Instructions to follow »
If a line below contains "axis", add it to your tally, then answer with the tally alone.

===============

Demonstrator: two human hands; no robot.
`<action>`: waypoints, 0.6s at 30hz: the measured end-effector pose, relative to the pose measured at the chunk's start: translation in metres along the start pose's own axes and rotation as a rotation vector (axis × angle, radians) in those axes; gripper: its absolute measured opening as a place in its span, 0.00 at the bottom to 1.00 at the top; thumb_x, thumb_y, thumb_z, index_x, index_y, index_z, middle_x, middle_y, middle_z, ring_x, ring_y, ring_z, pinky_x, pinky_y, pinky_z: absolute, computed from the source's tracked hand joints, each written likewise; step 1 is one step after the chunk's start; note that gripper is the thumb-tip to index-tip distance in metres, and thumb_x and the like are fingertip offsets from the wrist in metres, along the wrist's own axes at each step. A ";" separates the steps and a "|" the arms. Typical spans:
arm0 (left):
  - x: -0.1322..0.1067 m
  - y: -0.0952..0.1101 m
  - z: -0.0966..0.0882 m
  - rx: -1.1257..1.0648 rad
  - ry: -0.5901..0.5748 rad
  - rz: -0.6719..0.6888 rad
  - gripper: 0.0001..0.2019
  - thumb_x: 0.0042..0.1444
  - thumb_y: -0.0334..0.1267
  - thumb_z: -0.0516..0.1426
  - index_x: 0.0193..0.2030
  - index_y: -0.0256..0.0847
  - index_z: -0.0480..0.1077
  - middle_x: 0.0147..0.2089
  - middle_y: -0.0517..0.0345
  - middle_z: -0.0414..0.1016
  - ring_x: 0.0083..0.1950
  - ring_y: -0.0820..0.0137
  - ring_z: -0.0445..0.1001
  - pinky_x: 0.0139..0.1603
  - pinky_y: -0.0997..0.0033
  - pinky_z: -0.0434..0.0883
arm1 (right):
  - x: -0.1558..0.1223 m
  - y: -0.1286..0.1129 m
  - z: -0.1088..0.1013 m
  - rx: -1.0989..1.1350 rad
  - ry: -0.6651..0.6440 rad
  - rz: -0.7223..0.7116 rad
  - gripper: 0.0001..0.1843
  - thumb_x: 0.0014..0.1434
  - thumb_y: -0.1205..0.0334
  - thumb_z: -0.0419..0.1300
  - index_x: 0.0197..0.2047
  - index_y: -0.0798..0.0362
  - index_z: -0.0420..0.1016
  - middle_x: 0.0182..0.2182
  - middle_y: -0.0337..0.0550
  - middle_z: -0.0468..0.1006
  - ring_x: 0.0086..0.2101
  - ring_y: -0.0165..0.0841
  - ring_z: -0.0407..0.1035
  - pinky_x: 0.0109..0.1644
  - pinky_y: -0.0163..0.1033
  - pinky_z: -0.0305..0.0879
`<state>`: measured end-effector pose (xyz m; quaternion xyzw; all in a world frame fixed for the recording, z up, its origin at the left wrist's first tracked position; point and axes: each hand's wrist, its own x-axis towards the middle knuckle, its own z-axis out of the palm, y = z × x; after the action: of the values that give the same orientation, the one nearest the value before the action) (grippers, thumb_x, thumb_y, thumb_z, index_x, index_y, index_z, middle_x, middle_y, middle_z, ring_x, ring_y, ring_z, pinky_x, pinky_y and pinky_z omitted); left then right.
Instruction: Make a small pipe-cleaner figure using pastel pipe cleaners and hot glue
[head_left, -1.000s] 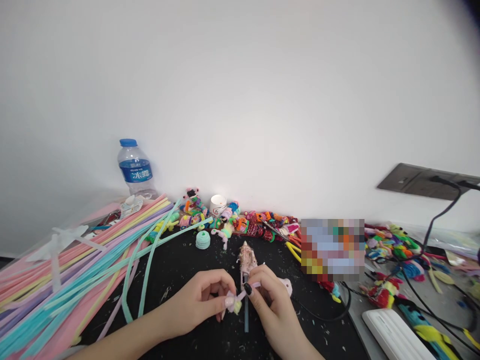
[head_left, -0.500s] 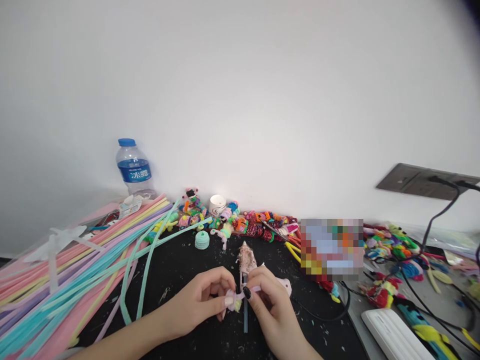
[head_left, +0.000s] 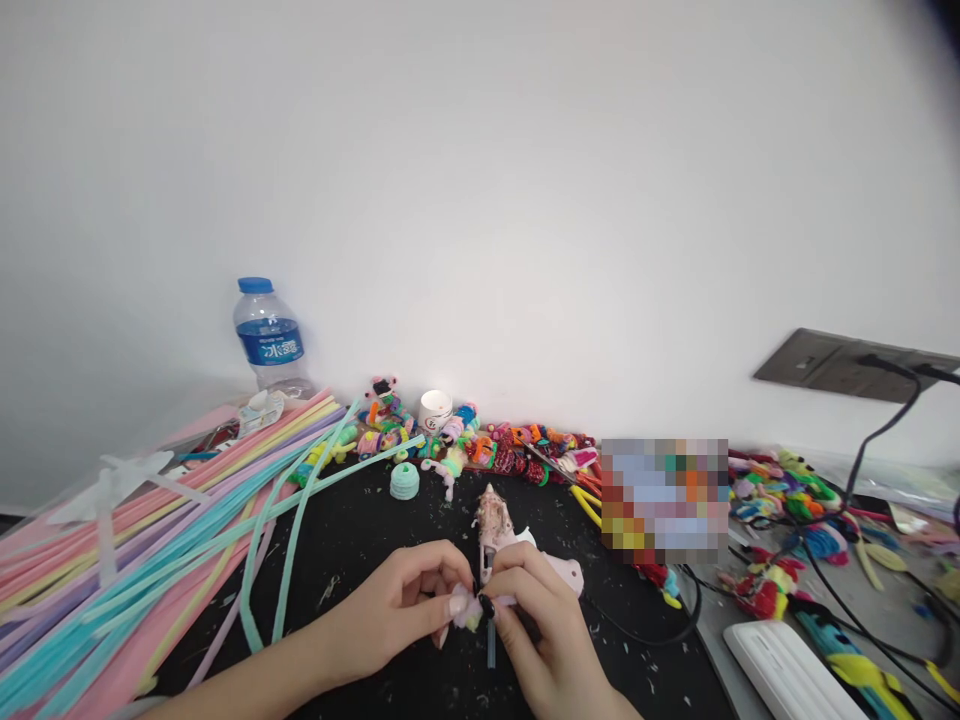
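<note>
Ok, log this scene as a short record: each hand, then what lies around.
Left hand: pinching a small lilac-and-yellow fuzzy piece
Right hand: pinching the same piece at its right side
Beneath right hand: pale pink glue gun, partly hidden
Left side: bundle of pastel fuzzy stems
Beyond the hands: mint coil; paper cup farther back
Far left: bottle, blue cap on
Surface: black top, strewn with scraps

The lilac piece (head_left: 468,606) looks fuzzy, the bottle (head_left: 268,345) smooth plastic.
</note>
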<state>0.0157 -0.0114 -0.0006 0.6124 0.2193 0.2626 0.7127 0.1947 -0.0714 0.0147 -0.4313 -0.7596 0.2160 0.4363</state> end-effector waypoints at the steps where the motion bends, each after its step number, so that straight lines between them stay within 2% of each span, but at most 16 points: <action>1: 0.000 0.000 0.000 -0.022 0.000 0.000 0.09 0.55 0.41 0.57 0.36 0.37 0.67 0.29 0.62 0.65 0.28 0.75 0.62 0.30 0.74 0.65 | 0.000 0.000 0.001 0.012 0.025 0.031 0.08 0.60 0.71 0.50 0.33 0.52 0.68 0.32 0.42 0.68 0.33 0.33 0.65 0.37 0.36 0.61; 5: -0.001 -0.002 0.001 -0.074 0.009 0.003 0.10 0.51 0.40 0.60 0.35 0.37 0.67 0.30 0.61 0.66 0.30 0.75 0.64 0.32 0.74 0.66 | 0.000 0.002 0.004 0.066 0.091 0.131 0.08 0.60 0.68 0.51 0.31 0.52 0.67 0.31 0.41 0.68 0.33 0.34 0.65 0.36 0.36 0.61; 9: -0.001 -0.003 0.000 -0.040 0.037 -0.025 0.12 0.46 0.38 0.63 0.35 0.37 0.67 0.30 0.62 0.68 0.31 0.74 0.65 0.34 0.74 0.65 | -0.001 0.004 0.005 0.118 0.116 0.164 0.08 0.61 0.67 0.51 0.31 0.52 0.68 0.31 0.41 0.68 0.34 0.34 0.66 0.36 0.36 0.62; 18: 0.000 0.000 0.000 0.139 0.089 -0.038 0.06 0.47 0.33 0.61 0.33 0.38 0.70 0.31 0.63 0.70 0.34 0.72 0.66 0.36 0.74 0.64 | 0.000 0.004 0.004 0.156 0.050 0.166 0.08 0.62 0.66 0.51 0.31 0.52 0.69 0.32 0.41 0.68 0.35 0.34 0.65 0.38 0.36 0.60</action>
<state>0.0154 -0.0110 -0.0004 0.6440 0.2800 0.2603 0.6627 0.1933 -0.0695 0.0098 -0.4629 -0.6910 0.2991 0.4678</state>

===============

Exercise solution »
2